TASK BRIEF :: Could you filter the data below down to the lines that hold the word "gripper"?

---------- DATA PROVIDED

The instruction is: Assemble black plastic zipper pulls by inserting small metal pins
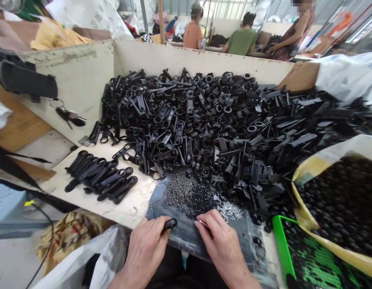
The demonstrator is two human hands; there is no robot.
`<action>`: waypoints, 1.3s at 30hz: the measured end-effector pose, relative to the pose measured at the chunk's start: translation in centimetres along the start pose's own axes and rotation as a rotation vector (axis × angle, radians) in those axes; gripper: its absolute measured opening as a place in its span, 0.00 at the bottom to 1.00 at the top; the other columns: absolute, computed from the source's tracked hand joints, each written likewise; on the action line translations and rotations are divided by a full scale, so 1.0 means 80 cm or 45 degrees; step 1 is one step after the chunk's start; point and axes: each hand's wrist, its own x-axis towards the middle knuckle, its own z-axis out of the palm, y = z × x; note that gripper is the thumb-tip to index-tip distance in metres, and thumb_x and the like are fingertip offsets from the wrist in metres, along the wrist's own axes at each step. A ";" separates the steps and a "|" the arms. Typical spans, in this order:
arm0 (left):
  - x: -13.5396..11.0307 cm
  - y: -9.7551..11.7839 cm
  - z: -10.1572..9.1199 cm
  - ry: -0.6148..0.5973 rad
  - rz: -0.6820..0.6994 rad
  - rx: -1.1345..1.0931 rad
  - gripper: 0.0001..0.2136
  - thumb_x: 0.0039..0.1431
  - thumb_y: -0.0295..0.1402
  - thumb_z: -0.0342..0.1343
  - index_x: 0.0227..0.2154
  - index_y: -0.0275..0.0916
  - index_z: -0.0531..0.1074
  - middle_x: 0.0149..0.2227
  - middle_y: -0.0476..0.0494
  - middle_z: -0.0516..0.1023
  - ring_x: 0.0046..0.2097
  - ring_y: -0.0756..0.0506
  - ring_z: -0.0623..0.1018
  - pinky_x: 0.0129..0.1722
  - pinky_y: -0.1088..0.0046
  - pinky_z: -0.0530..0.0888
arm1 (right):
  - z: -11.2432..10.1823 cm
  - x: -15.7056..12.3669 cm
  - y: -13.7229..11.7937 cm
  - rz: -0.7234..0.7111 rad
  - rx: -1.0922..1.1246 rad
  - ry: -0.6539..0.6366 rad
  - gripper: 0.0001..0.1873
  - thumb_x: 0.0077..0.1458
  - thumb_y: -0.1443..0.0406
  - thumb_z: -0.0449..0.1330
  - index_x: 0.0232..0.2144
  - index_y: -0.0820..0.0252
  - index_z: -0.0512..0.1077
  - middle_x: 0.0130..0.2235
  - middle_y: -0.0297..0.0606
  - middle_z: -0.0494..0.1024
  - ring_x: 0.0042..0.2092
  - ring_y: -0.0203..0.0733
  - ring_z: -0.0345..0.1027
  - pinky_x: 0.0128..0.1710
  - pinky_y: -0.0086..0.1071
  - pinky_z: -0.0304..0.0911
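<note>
Left hand [146, 245]: mine, closed around one black part [170, 224], whose rounded end shows past my thumb and forefinger, above the near part of the mat.
Right hand [219, 237]: mine, thumb and forefinger drawn narrow at the near edge of the black bits [202, 196]; I cannot tell whether a small piece sits in the pinch.
Mat [186, 233]: dark, on the pale worktop [142, 198], under three small heaps that meet: brownish-grey pins [178, 190] to the left, black bits in the middle, silver pins [232, 212] to the right.
Handles [100, 176]: black, laid side by side on the worktop, left of the mat.
Large heap [176, 116]: mixed black pieces, beyond the mat, against the back panel [174, 56].
Sack [302, 174]: yellow-edged, to my right, holding dark balls [348, 196].
Tray [280, 243]: green, just beside the sack, black pieces inside.
Keys [73, 117]: hanging at the left panel [92, 72].
</note>
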 end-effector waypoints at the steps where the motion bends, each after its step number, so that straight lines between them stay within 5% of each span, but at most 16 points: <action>1: 0.001 0.003 -0.002 -0.021 -0.121 -0.098 0.09 0.68 0.34 0.52 0.34 0.42 0.76 0.29 0.48 0.82 0.30 0.44 0.80 0.32 0.70 0.69 | 0.005 0.001 0.001 -0.020 -0.056 0.012 0.22 0.76 0.56 0.45 0.37 0.55 0.75 0.36 0.37 0.77 0.31 0.39 0.76 0.31 0.29 0.66; 5: 0.009 0.021 -0.007 -0.156 -0.662 -0.605 0.18 0.65 0.48 0.55 0.25 0.41 0.70 0.19 0.52 0.72 0.25 0.48 0.73 0.26 0.75 0.66 | 0.012 0.004 0.000 -0.063 -0.083 0.066 0.21 0.76 0.59 0.45 0.38 0.57 0.76 0.34 0.38 0.76 0.31 0.39 0.76 0.30 0.28 0.66; 11: 0.016 0.052 -0.004 -0.416 -0.971 -1.254 0.22 0.58 0.55 0.59 0.33 0.38 0.71 0.15 0.59 0.63 0.17 0.55 0.55 0.18 0.78 0.52 | -0.013 0.011 -0.023 0.146 0.577 0.043 0.10 0.71 0.62 0.57 0.38 0.53 0.78 0.35 0.34 0.78 0.35 0.38 0.74 0.34 0.26 0.67; 16: 0.018 0.065 -0.005 -0.442 -0.991 -1.446 0.25 0.54 0.59 0.63 0.31 0.38 0.70 0.14 0.59 0.63 0.16 0.56 0.53 0.17 0.79 0.49 | -0.025 0.011 -0.037 0.090 0.808 -0.037 0.08 0.68 0.64 0.59 0.39 0.52 0.80 0.35 0.34 0.78 0.36 0.38 0.74 0.36 0.26 0.67; 33: 0.011 0.066 -0.004 -0.476 -1.004 -1.551 0.21 0.56 0.52 0.64 0.31 0.38 0.70 0.14 0.61 0.61 0.16 0.57 0.52 0.16 0.79 0.48 | -0.028 0.001 -0.029 0.050 0.808 -0.141 0.09 0.69 0.64 0.59 0.39 0.52 0.81 0.34 0.35 0.78 0.35 0.40 0.73 0.33 0.29 0.67; 39: 0.017 0.074 -0.004 -0.482 -1.086 -1.628 0.18 0.52 0.48 0.67 0.30 0.37 0.71 0.14 0.62 0.59 0.17 0.57 0.51 0.17 0.78 0.46 | -0.023 -0.006 -0.030 0.167 0.858 0.010 0.07 0.65 0.62 0.64 0.33 0.53 0.80 0.29 0.32 0.75 0.27 0.37 0.68 0.26 0.26 0.64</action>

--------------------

EXERCISE RESPONSE ::
`<action>`: waypoints, 1.3s at 30hz: the measured end-effector pose, relative to the pose measured at the chunk's start: translation in centimetres along the start pose's own axes and rotation as a rotation vector (axis × angle, radians) in those axes; gripper: its absolute measured opening as a place in its span, 0.00 at the bottom to 1.00 at the top; the other columns: absolute, computed from the source's tracked hand joints, each written likewise; on the action line translations and rotations are divided by a full scale, so 1.0 means 80 cm or 45 degrees; step 1 is one step after the chunk's start; point and axes: each hand's wrist, its own x-axis towards the middle knuckle, its own z-axis out of the palm, y = z × x; note that gripper is the thumb-tip to index-tip distance in metres, and thumb_x and the like are fingertip offsets from the wrist in metres, along the wrist's own axes at each step. A ";" separates the steps and a "|" the arms. Typical spans, in this order:
  - gripper: 0.0001..0.2136
  - gripper: 0.0001..0.1873

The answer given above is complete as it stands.